Back to news | 9th December 2018
The Online delivery service is booming, placing an ever-growing strain on developers to build more storage utilities. But what happens when the supply of land can’t keep up with the demand?
In 1994, a little-known American called Jeff Bezos embarked on a 2800-mile drive from New York to Seattle with $300,000 he had borrowed from his parents. He spent the remainder of the journey drafting a business plan for the small online book company he dreamed of starting from his garage. The company went online a year later as Amazon.com and it swiftly morphed into a lucrative bookselling franchise. Today, Amazon is the world’s largest online retailer — worth roughly $475 Billion Dollars — and it has fundamentally altered the business and retail industry model forever.
In the UK alone the company has invested more than £4.6 billion in Operations since 2010, with more than 15,500 permanent employees at its UK Head Office and 30 delivery stations nationwide. The company continues to dominate the UK’s online retail market, maintaining a stranglehold on a variety of products and services from audio visual entertainment (26.50 per cent), online books (33.23 per cent) Music (27 per cent) and Video (23.60 per cent). Not only is Amazon now a retail juggernaut, but it has inspired other retailers to follow suit.

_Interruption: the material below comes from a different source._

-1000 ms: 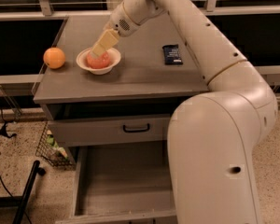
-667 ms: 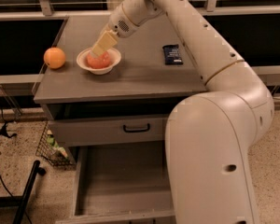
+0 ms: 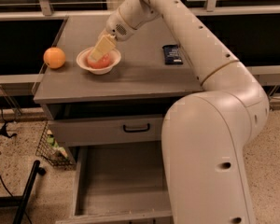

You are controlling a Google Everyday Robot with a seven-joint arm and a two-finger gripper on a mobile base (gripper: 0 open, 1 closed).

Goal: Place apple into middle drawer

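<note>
The end effector (image 3: 95,56) dips into the bowl (image 3: 82,60) and covers the upper part of the apple (image 3: 105,62). The robot's body (image 3: 210,162) hides the right side of the middle drawer (image 3: 116,181), and the lower edge cuts off its front. The label on the dark packet (image 3: 171,54) is too small to read.

The robot wears smooth off-white plastic shells throughout: a bulky rounded column (image 3: 210,162) with small dark round holes, and a long tubular arm (image 3: 191,36) dotted with tiny dark specks, with a thin seam ring at its elbow. The bulbous wrist housing (image 3: 126,20) has a small perforated patch. The pale yellow wedge-shaped gripper (image 3: 95,55) is down in the white round bowl (image 3: 100,70) on the grey table (image 3: 140,73).
</note>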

Companies like Argos, Ocado, Asos and New Look all derive a substantial portion of their income from online delivery services.
With the exponential rise of online shopping, demand for logistics space in the UK has ‘hit unprecedented levels’ as the country has increasingly oriented itself towards the fast-growing trend of instant delivery. As a report from Addleshaw Goddard clarifies: ‘living in a small, dense nation, with an online retail penetration rate far higher than in other European countries, helped along by widespread smartphone, 4G and wi-fi access, British consumers are more likely to be online and within easy reach for delivery’.
One thing that is becoming increasingly obvious is that this trend towards online retail shows no signs of letting up: a report by the Office of National Statistics, clearly shows that online sales currently account for 21.5 per cent of all retail sales, a sharp increase from the 13.7 per cent measured in August 2016.
For developers and investors this is both a blessing and a curse: whilst the need for warehousing and logistics space have never been so acute, the land needed to satisfy this demand is becoming more elusive. For Kevin Mofid, head of logistics research at Savills, stock levels are alarmingly low with ‘just 3.8 million sq ft of speculative space across 17 units set to be delivered this year’. Since 2009 the supply of existing available warehouse space has fallen by 71 per cent, which equates to just over 14 months’ worth of supply. Consented land suitable for development is therefore only going to become more precious as Amazon and co look to expand their supply chains.
One senior figure at a well-known UK logistics company, talks of the pressing need for “more land to satisfy the unprecedented levels of market demand,” arguing that the current imbalance between supply and demand is “far greater than [he] has ever been seen before”. Satisfying this hunger for storage space will be no mean feat: according to Colliers International, should the online market keep expanding as predicted, 18 million sq ft of new industrial space — equivalent to 251 Wembley Stadiums — will need to be built annually.
Given that the UK has 424 million sq ft of existing warehousing space, most of the ideal locations are already taken. Those that aren’t harbour a variety of logistical problems such as high remediation coasts for brown field sites or poor utility connections. Inflaming the issue is the UK’s stringent planning system which restricts development on green belt sites. All of these issues, coupled with the added quandary of competing land uses, makes the reallocation of industrial land an increasingly arduous task.
One thing is for certain: if the UK branches of Bezos’ ever-growing online enterprise are going to satisfy consumer needs, either a larger proportion of Industrial land needs to be allocated, or developers need to get creative and find a radical new approach to warehouse construction. As Andy Hall, partner at M1 Agency, maintains: “it is now crucial that we tackle the supply issue and policy makers recognise the need to allocate more land for industrial and logistics, whether that be in a pure or mixed-use sense.”